• **What the exercise asks**
Repeat the material exactly, leaving no line out.

• **Data shown**

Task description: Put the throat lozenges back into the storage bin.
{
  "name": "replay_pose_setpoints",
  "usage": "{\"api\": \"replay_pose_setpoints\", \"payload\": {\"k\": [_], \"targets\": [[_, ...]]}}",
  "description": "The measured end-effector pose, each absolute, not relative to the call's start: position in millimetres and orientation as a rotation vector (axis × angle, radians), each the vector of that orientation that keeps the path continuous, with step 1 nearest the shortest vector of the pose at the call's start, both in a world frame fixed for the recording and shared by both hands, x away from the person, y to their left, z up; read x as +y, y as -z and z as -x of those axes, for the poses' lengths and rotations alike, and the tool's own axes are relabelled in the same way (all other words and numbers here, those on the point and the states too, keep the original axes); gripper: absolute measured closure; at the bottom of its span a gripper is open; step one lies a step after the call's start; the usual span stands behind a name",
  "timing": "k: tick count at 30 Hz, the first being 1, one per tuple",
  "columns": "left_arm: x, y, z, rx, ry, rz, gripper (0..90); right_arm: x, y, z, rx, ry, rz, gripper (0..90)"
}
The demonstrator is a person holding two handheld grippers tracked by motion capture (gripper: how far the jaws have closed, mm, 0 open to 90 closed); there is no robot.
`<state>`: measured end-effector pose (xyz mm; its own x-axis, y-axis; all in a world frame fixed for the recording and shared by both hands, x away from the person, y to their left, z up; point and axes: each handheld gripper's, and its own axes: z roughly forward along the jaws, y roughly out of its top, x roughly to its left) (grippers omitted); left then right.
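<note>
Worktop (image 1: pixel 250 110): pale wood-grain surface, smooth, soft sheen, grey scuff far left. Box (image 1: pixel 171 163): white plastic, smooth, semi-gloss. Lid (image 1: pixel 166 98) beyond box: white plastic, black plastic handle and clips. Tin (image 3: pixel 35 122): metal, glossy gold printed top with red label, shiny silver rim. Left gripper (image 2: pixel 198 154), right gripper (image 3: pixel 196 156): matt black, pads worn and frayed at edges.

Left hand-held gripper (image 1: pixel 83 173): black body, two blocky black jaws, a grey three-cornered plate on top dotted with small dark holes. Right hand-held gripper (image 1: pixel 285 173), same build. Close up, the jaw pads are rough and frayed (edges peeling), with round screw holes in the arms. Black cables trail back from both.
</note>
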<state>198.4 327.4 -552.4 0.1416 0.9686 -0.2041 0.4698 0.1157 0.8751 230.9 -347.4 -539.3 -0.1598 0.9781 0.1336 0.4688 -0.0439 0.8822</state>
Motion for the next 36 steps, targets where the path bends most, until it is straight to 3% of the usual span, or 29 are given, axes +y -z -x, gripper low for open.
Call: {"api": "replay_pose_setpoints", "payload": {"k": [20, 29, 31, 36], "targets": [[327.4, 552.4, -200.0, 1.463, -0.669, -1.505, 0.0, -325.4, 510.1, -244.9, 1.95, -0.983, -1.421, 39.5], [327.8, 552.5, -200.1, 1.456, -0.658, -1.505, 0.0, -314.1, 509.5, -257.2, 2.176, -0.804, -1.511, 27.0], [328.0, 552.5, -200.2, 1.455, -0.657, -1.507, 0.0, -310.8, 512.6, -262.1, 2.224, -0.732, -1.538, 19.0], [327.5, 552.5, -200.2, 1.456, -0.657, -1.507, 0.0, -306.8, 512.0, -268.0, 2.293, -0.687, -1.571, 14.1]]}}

• **Output of the exercise**
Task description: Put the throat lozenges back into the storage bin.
{
  "name": "replay_pose_setpoints",
  "usage": "{\"api\": \"replay_pose_setpoints\", \"payload\": {\"k\": [_], \"targets\": [[_, ...]]}}",
  "description": "The measured end-effector pose, each absolute, not relative to the call's start: position in millimetres and orientation as a rotation vector (axis × angle, radians), each the vector of that orientation that keeps the path continuous, with step 1 nearest the shortest vector of the pose at the call's start, both in a world frame fixed for the recording and shared by both hands, x away from the person, y to their left, z up; read x as +y, y as -z and z as -x of those axes, for the poses' lengths and rotations alike, and the tool's own axes are relabelled in the same way (all other words and numbers here, those on the point and the states too, keep the original axes); gripper: absolute measured closure; at the bottom of its span a gripper is open; step one lies a step after the call's start; the usual span stands behind a name",
  "timing": "k: tick count at 30 Hz, the first being 1, one per tuple",
  "columns": "left_arm: x, y, z, rx, ry, rz, gripper (0..90); right_arm: x, y, z, rx, ry, rz, gripper (0..90)"
}
The demonstrator is a person holding two handheld grippers tracked by motion capture (gripper: how far the jaws have closed, mm, 0 open to 90 closed); there is no robot.
`<state>`: measured end-effector pose (xyz mm; its own x-axis, y-axis; all in a world frame fixed for the recording and shared by both hands, x away from the person, y to their left, z up; point and axes: each handheld gripper's, and its own axes: z roughly forward along the jaws, y roughly out of its top, x roughly to its left) (grippers omitted); left then right.
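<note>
Worktop (image 1: pixel 250 110): pale wood-grain surface, smooth, soft sheen, grey scuff far left. Box (image 1: pixel 171 163): white plastic, smooth, semi-gloss. Lid (image 1: pixel 166 98) beyond box: white plastic, black plastic handle and clips. Tin (image 3: pixel 35 122): metal, glossy gold printed top with red label, shiny silver rim. Left gripper (image 2: pixel 198 154), right gripper (image 3: pixel 196 156): matt black, pads worn and frayed at edges.

Left hand-held gripper (image 1: pixel 83 173): black body, two blocky black jaws, a grey three-cornered plate on top dotted with small dark holes. Right hand-held gripper (image 1: pixel 285 173), same build. Close up, the jaw pads are rough and frayed (edges peeling), with round screw holes in the arms. Black cables trail back from both.
</note>
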<state>198.4 327.4 -552.4 0.1416 0.9686 -0.2041 0.4698 0.1157 0.8751 230.9 -347.4 -539.3 -0.1598 0.9781 0.1336 0.4688 -0.0439 0.8822</state>
Motion for the next 36 steps, targets where the path bends most, until it is straight to 3% of the usual span, or 29 are given, axes +y -z -x, gripper low for open.
Call: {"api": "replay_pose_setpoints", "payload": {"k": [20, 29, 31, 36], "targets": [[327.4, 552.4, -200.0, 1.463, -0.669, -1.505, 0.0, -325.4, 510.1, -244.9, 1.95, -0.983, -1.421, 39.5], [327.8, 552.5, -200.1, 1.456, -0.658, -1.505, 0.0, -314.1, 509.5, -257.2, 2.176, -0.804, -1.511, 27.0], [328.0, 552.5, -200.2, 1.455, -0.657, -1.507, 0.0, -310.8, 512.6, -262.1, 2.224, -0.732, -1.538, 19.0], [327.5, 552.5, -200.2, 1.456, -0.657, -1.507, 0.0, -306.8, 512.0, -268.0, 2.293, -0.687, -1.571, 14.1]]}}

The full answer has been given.